[PROBLEM TO WORK ON] An exact copy of all the data below is needed, without its pictures.

[DATASET CONTENT]
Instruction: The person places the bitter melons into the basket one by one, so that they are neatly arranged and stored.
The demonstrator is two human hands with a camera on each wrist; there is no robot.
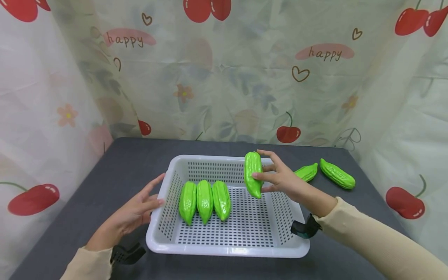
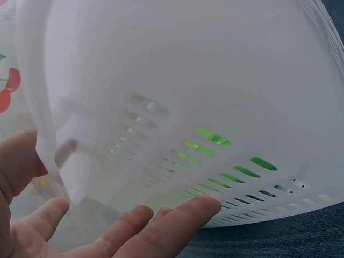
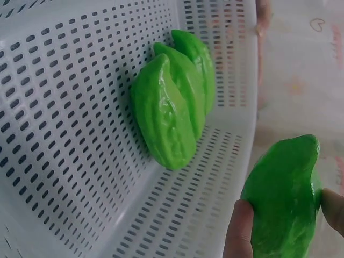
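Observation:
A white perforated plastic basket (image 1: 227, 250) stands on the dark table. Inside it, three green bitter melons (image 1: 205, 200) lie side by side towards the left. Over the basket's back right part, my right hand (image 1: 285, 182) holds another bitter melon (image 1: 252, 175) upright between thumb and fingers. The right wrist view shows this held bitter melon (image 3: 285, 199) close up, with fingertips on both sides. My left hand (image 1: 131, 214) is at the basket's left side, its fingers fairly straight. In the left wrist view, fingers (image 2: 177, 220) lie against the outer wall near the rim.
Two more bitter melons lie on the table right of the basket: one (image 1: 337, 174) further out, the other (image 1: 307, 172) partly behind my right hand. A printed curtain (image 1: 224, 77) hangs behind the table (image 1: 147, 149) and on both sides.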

[RESULT OF THIS EXERCISE]
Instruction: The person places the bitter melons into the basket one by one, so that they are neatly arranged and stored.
The demonstrator is two human hands with a camera on each wrist; there is no robot.
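Observation:
A white perforated plastic basket (image 1: 227, 250) stands on the dark table. Inside it, three green bitter melons (image 1: 205, 200) lie side by side towards the left. Over the basket's back right part, my right hand (image 1: 285, 182) holds another bitter melon (image 1: 252, 175) upright between thumb and fingers. The right wrist view shows this held bitter melon (image 3: 285, 199) close up, with fingertips on both sides. My left hand (image 1: 131, 214) is at the basket's left side, its fingers fairly straight. In the left wrist view, fingers (image 2: 177, 220) lie against the outer wall near the rim.
Two more bitter melons lie on the table right of the basket: one (image 1: 337, 174) further out, the other (image 1: 307, 172) partly behind my right hand. A printed curtain (image 1: 224, 77) hangs behind the table (image 1: 147, 149) and on both sides.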

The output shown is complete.